Tuesday, January 18, 2005

“Jane Roe,” whose 1973 Supreme Court case struck down state laws against abortion, petitioned the high court yesterday to vacate that decision or order a new trial on the grounds that abortion hurts women.

Norma McCorvey was joined on the steps of the high court yesterday by women who said the public needs to know about the mental and physical damage that their abortions caused them and other women.

“I don’t want any more women to be injured by abortion,” said Miss McCorvey, who reversed her stance on the issue after having worked in abortion clinics and undergoing a religious conversion in 1995.

She says she is now “forgiven by Jesus” for her role in the landmark 1973 Roe v. Wade case.
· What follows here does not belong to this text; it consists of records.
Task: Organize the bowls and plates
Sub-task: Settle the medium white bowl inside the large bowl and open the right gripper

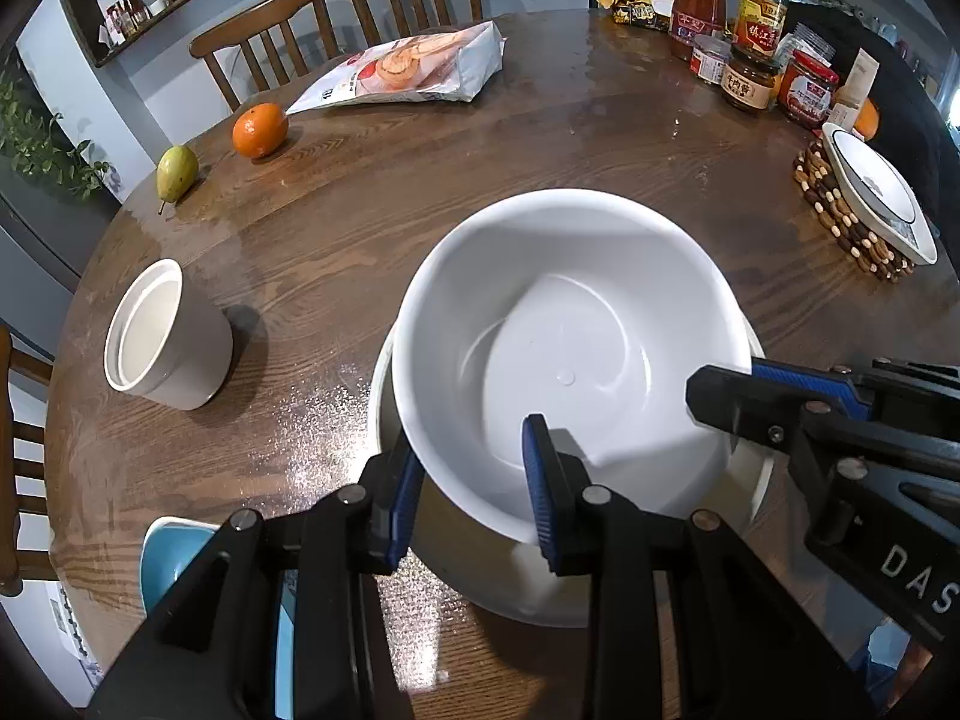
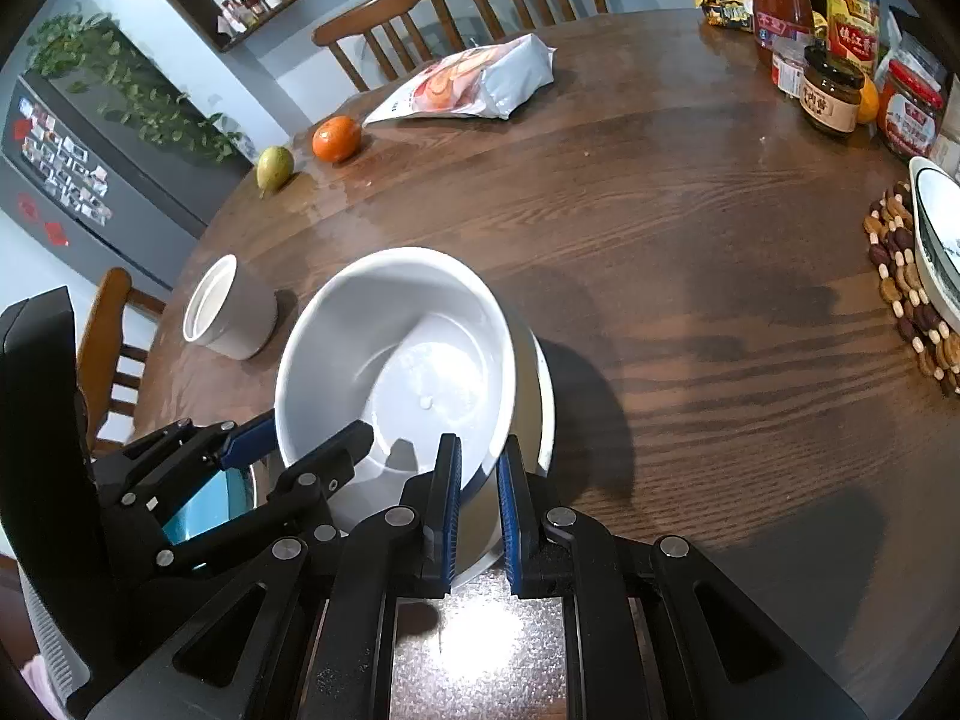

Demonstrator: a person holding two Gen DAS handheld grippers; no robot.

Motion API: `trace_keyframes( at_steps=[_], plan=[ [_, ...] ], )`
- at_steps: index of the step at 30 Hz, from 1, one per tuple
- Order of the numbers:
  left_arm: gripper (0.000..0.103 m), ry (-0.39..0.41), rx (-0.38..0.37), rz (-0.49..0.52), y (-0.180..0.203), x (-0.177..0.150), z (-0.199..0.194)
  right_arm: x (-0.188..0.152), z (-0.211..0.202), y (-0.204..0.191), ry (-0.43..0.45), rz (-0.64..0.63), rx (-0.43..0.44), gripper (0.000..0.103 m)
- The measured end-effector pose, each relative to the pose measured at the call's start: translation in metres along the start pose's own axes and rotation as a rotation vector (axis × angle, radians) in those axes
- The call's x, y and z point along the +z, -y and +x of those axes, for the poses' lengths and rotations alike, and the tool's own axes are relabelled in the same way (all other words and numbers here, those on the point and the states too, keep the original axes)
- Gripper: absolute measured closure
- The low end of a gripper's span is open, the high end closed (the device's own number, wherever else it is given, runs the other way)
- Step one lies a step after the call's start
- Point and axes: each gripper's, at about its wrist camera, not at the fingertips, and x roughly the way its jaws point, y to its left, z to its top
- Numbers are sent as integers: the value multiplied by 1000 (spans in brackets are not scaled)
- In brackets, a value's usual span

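Observation:
A deep white bowl (image 1: 564, 324) sits tilted inside a wider white dish (image 1: 753, 474) on the round wooden table. My left gripper (image 1: 474, 480) straddles the bowl's near rim, one finger outside and one inside, jaws set wide around the wall. My right gripper (image 2: 480, 495) straddles the bowl's (image 2: 390, 354) right rim over the dish (image 2: 543, 396), jaws close around the wall. Whether either pinches the rim I cannot tell. The right gripper also shows in the left wrist view (image 1: 720, 396). A blue-glazed bowl (image 1: 174, 558) lies at the near left edge.
A white cup (image 1: 162, 336) stands left of the bowl. A pear (image 1: 177, 171), an orange (image 1: 259, 129) and a snack bag (image 1: 414, 69) lie at the far left. Jars and bottles (image 1: 750, 81) crowd the far right. A patterned dish (image 1: 876, 192) rests on a beaded trivet (image 1: 840, 222).

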Motion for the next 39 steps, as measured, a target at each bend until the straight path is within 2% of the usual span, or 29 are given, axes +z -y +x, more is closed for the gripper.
trace_keyframes(
  at_steps=[39],
  plan=[
    [71,-2,-20,-11,-2,0,-1,-1,-2,-2,-1,9,-15,90]
  ],
)
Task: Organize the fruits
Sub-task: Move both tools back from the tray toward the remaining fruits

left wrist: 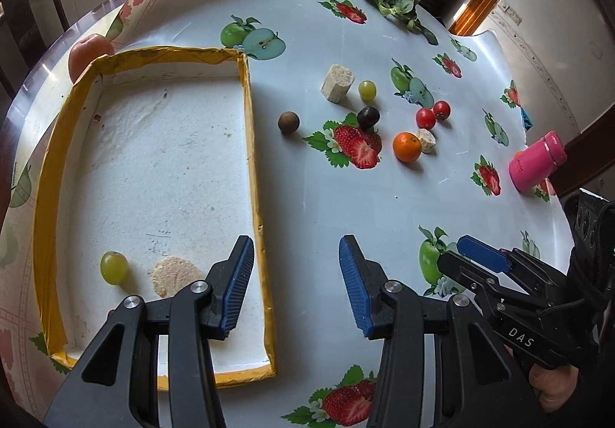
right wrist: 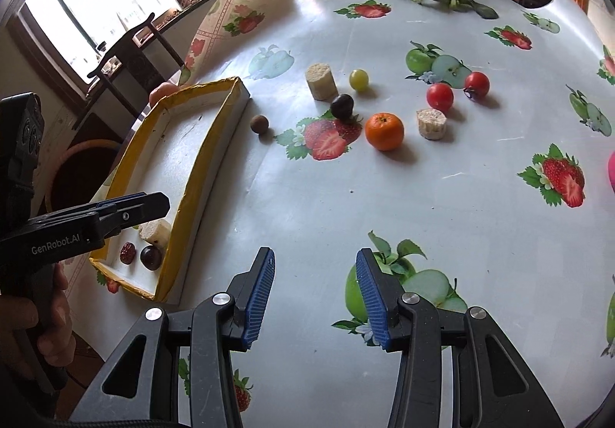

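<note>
A yellow-rimmed white tray point(left wrist: 246, 89) point(right wrist: 215, 120) lies on the table's left. It holds a green grape point(left wrist: 113, 267), a beige slice point(left wrist: 175, 274) point(right wrist: 155, 231), a red date point(right wrist: 127, 252) and a dark grape point(right wrist: 150, 257). Loose on the cloth: an orange point(left wrist: 407, 146) point(right wrist: 384, 131), two red tomatoes point(left wrist: 425, 117) point(right wrist: 439, 97), a dark grape point(left wrist: 368, 116) point(right wrist: 342, 105), a green grape point(left wrist: 367, 90) point(right wrist: 359, 79), a brown longan point(left wrist: 288, 122) point(right wrist: 260, 124). My left gripper point(left wrist: 296, 274) is open over the tray's right rim. My right gripper point(right wrist: 315, 293) is open above bare cloth.
Two beige corn-like chunks point(left wrist: 337, 84) point(left wrist: 426, 140) stand among the fruit. A pink bottle point(left wrist: 536, 162) lies at the right edge. Leafy greens point(left wrist: 399, 3) lie at the far side. An apple point(left wrist: 89, 53) sits behind the tray. A chair point(right wrist: 127, 55) stands beyond the table.
</note>
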The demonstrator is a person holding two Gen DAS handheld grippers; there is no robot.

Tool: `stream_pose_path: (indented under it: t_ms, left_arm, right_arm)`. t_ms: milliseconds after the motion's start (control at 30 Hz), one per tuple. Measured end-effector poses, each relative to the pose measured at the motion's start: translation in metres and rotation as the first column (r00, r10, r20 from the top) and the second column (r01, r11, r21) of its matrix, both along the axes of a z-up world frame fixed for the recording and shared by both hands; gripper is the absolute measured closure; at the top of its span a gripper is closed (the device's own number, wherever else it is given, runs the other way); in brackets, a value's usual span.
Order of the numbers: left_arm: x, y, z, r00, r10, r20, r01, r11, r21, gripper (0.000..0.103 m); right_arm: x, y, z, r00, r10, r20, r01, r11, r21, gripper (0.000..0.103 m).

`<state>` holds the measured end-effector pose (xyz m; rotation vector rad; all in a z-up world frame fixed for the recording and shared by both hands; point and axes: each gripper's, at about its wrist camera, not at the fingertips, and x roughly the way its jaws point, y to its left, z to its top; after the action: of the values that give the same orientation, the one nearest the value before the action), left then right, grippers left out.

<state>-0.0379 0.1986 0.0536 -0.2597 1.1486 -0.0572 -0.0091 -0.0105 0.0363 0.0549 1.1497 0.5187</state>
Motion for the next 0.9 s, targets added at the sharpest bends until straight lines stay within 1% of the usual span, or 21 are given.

“I plead with all that I am for the Supreme Court to take Roe v. Wade and reverse it,” she said yesterday.

The petition Miss McCorvey wants the high court to hear was denied by a federal district court and a federal appeals court. It cites a federal rule that allows a party in a case to ask that the judgment be vacated if it is no longer equitable or there is some other reason the ruling shouldn’t be in effect.

The Supreme Court granted such a request in 1997 in a religious liberties case, attorneys for Miss McCorvey said.

The petition includes sworn testimony from more than 1,000 women who said they were hurt by abortion, and points to medical and scientific articles on the negative effects of abortion on women. It also contends that most abortions aren’t the result of an informed decision, and notes that, far from the social landscape of 1973, 46 out of 50 states now are able to care for unwanted children.

“It’s a different day from 1973,” said Allan Parker, president of the Justice Foundation and lead attorney on the case.

The women who spoke — members of Operation Outcry, an advocacy group of women who have had abortions and want to overturn Roe v. Wade — said they were given little information before their abortions and were led to believe it was a quick fix.

But they later experienced physical pain, hemorrhaging, nightmares, depression and severe emotional problems.

“It’s been 14 years since my last abortion and it has been a week and a half since my last nightmare,” said Caron Strong of Brentwood, Tenn. She said no one told her that her four abortions could cause the psychological pain and miscarriages she suffered.

Vicki Saporta, president of the National Abortion Federation, said pro-life advocates have tried unsuccessfully for years to scientifically prove post-abortion stress syndrome. She said vacating Roe v. Wade would jeopardize the lives of women and that many women say abortion helped them improve their lives.

“There is no scientific or medical evidence that would cause a Supreme Court to overturn Roe v. Wade based on alleged post-abortion stress syndrome,” she said.

But among the women who spoke yesterday was Alveda C. King, a civil rights activist and niece of the late Martin Luther King.

Miss King said that after she had an abortion, “the guilt made me ill.”

She compared abortion to slavery. “Every aborted baby is like a slave in the womb of his or her mother. The mother decides his or her fate,” she said.

Amy Young of Sterling, Va., said it took her 17 years to realize that the source of so much anger and bitterness in her life was the abortion she had.

“I still cry; I still hurt,” she said, adding that the irony of the “pro-choice” society is that no woman truly wants to have a painful, uncomfortable procedure, but “she does it because she believes she has no other choice.”